Berlino, 1928. Stanley Crawford (Colin Firth), illusionista di fama mondiale, viene invitato dall'amico e collega Howard Burkan (Simon McBurney) a trascorrere una breve vacanza in Provenza. Con un obiettivo: smascherare la sedicente sensitiva Sophie Baker (Emma Stone) - bella, giovane e povera - sul punto di sposarsi col facoltoso pollo Brice (Hamish Linklater). La trama del 47esimo lungometraggio di Woody Allen è tutta qui. Ma basta ciò a qualificarlo come un film inconsistente, accusa mossa dai detrattori? Inficiato da qualche momento ripetitivo o di stallo, è valorizzato dalle ottime prestazioni dei due protagonisti e strappa più di un sorriso con alcune immancabili battute brillanti.
Vero cuore del film è il contrasto tra illusione e razionalità, incarnato dai due protagonisti. Il prestigiatore Crawford è - a dispetto del proprio mestiere - estremamente cinico, razionale e sarcastico. Vive di magia in un mondo che ne è privo. Sophie invece - pur disposta a cedere al fascino dei soldi - è convinta che non si debba credere (solo) a ciò che si vede: è lo sguardo a essere determinante. La morale è che un'esistenza senza un pizzico di mistero sarebbe triste e insensata. E uno dei misteri necessari è quello dell'amore. Una lezione che lo stesso Allen - pur essendo ateo convinto - impartisce allo spettatore grazie alla strepitosa fotografia panoramica del franco-iraniano Darius Khondji (Seven). Chi non sarebbe felice di trovarsi in una Costa Azzurra dai colori pastello in compagnia della persona amata?

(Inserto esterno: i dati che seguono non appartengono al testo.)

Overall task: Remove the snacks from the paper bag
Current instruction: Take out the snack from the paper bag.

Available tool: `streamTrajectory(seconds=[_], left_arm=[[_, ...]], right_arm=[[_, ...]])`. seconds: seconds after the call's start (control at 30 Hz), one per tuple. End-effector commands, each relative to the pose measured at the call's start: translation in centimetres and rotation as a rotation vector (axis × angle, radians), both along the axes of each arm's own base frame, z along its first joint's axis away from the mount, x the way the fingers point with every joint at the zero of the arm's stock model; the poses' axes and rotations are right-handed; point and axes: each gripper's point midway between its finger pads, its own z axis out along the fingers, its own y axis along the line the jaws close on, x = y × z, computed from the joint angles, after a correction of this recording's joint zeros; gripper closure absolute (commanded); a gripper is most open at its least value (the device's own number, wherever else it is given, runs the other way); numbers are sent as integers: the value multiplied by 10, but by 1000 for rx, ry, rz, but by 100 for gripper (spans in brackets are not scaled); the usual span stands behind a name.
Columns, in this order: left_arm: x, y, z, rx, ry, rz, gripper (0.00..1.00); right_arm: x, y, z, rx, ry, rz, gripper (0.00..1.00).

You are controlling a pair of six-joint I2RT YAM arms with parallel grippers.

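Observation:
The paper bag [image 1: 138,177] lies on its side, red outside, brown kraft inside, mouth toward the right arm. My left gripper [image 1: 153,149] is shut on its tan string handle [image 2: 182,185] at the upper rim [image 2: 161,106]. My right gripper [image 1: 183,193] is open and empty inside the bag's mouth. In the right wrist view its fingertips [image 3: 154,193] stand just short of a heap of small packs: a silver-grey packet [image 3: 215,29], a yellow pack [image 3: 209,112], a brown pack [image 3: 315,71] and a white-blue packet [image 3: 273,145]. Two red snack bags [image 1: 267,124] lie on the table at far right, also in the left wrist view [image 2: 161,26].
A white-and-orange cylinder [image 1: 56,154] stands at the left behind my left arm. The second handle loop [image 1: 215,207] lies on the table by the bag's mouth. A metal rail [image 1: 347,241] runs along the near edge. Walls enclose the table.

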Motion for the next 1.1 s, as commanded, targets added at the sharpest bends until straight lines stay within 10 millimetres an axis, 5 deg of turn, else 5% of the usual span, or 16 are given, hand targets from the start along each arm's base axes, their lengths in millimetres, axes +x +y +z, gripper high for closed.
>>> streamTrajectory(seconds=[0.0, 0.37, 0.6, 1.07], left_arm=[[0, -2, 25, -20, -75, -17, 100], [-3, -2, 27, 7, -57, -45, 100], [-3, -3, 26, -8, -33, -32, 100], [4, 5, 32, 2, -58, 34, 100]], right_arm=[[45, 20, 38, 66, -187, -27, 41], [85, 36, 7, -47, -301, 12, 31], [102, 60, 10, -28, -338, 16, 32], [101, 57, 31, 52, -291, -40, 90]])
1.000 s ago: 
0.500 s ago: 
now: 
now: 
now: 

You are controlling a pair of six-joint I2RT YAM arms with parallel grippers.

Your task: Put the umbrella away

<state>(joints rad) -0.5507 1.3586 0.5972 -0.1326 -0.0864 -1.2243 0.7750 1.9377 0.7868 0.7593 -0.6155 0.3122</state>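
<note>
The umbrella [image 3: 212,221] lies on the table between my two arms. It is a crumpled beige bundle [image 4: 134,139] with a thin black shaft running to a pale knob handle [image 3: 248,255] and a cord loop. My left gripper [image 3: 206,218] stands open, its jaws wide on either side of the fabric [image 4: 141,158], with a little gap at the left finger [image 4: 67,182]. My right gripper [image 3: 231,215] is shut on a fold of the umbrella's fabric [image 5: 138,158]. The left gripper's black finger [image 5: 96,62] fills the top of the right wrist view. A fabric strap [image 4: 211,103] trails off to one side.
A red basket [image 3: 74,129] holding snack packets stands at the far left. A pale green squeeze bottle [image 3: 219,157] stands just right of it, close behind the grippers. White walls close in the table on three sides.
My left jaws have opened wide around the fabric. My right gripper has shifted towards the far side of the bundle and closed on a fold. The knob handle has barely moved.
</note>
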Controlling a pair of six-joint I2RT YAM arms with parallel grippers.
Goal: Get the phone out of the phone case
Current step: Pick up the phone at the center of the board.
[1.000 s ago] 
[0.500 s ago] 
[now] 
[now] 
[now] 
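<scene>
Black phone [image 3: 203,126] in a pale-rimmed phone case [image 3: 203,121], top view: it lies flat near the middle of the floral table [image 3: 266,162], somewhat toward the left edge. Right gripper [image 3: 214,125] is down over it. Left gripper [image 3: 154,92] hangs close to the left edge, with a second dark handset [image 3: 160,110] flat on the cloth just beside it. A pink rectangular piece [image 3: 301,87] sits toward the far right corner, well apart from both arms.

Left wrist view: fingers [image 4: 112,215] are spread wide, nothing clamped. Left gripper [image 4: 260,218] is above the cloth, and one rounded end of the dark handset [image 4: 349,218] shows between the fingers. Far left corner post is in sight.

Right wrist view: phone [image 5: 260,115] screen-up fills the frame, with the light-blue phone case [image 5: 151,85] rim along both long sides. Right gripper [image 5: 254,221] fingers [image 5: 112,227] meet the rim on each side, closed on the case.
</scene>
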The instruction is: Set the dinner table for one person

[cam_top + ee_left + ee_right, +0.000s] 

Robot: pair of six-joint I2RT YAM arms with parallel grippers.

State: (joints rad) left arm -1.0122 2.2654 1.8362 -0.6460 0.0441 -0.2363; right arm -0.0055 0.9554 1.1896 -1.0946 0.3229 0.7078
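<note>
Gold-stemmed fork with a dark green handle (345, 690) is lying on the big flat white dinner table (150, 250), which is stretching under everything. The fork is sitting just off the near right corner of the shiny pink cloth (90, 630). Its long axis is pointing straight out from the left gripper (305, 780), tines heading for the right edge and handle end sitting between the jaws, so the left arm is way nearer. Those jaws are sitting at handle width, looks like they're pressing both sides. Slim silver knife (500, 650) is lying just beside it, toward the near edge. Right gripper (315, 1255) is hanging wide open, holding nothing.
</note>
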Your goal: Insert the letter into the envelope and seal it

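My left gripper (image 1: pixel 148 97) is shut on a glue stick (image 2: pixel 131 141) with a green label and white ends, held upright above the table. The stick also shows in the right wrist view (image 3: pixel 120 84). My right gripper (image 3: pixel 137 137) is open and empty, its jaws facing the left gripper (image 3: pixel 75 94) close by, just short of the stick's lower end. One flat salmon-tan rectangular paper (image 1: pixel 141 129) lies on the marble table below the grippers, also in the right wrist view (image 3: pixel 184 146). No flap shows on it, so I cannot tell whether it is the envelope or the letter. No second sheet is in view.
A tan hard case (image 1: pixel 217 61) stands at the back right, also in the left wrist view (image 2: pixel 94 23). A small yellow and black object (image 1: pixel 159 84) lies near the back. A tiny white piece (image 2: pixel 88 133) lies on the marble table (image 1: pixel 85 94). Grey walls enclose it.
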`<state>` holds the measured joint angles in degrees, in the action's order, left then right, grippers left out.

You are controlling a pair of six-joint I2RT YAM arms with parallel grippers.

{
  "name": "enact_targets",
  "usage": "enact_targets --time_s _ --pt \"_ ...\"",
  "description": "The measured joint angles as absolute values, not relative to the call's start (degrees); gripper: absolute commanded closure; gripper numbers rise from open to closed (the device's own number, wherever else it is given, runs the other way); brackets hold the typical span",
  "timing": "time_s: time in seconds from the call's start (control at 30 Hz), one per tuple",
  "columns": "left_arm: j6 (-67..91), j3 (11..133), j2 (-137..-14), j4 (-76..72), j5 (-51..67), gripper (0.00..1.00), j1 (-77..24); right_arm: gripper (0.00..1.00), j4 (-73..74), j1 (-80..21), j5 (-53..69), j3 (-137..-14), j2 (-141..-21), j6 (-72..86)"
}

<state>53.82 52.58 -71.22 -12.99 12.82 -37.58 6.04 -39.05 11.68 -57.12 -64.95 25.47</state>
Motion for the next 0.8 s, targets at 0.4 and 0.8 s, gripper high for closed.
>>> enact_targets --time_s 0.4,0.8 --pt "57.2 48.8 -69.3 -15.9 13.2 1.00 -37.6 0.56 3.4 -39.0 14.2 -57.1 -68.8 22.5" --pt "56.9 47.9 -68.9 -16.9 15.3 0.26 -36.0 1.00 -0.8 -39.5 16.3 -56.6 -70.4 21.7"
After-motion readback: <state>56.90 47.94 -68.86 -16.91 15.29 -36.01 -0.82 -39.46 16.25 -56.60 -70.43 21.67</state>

Danneggiato da un battage pubblicitario insolitamente pervasivo, Magic In The Moonlight è costato 14 milioni di dollari e ne ha incassati solo 10 negli Stati Uniti: l'ennesimo flop in casa. Eppure globalmente ne ha incamerati 32. Come sempre Allen dimostra di essere più amato nel Vecchio Mondo che nel Nuovo.